• **WORK INSTRUCTION**: Among the lines below, how many have the word "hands"? The reply is that number alone.

• **THE DATA**:
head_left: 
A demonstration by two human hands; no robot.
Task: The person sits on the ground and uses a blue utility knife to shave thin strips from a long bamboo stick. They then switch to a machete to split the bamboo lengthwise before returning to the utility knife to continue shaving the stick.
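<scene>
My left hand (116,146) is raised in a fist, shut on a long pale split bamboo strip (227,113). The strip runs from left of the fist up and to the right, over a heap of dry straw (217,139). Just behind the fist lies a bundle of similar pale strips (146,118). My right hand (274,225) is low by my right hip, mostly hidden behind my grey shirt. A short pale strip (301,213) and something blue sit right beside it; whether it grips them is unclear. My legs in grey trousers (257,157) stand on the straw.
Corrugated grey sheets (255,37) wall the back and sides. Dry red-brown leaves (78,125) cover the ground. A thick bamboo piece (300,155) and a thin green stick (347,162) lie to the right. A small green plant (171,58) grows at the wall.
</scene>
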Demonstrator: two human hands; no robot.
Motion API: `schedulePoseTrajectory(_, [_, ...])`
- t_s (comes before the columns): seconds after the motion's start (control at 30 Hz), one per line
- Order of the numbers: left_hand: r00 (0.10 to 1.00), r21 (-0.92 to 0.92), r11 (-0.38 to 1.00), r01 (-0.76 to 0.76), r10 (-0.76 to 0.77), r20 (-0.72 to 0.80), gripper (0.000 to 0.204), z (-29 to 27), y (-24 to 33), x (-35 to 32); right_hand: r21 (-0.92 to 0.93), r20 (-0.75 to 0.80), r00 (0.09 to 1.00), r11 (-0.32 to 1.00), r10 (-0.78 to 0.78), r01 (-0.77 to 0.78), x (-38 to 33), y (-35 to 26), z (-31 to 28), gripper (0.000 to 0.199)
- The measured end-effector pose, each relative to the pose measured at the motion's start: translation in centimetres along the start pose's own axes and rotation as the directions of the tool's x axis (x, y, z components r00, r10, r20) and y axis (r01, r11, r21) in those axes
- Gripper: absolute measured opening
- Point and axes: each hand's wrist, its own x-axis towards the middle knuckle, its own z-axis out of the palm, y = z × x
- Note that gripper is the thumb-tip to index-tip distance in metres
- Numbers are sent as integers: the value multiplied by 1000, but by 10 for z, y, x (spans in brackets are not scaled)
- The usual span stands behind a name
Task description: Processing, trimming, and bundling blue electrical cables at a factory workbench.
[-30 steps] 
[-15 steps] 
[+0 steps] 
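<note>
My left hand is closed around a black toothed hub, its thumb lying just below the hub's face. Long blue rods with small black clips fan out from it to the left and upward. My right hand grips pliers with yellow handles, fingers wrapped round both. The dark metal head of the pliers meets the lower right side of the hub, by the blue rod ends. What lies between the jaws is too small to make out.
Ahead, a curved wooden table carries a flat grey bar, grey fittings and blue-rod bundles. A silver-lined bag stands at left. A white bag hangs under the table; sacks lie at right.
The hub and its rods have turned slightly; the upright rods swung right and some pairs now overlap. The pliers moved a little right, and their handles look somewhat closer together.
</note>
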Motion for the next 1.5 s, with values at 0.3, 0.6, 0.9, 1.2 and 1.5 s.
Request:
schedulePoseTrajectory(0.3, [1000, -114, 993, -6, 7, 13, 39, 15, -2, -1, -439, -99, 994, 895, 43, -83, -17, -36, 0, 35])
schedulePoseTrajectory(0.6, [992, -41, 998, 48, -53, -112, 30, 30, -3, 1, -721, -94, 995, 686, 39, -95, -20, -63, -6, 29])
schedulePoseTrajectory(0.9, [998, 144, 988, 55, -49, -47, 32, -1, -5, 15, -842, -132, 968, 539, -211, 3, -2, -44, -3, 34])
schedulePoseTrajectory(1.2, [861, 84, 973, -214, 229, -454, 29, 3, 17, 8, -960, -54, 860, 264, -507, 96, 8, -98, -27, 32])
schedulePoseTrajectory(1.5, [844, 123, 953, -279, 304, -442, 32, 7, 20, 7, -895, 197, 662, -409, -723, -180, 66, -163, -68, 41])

• **RESULT BELOW**: 2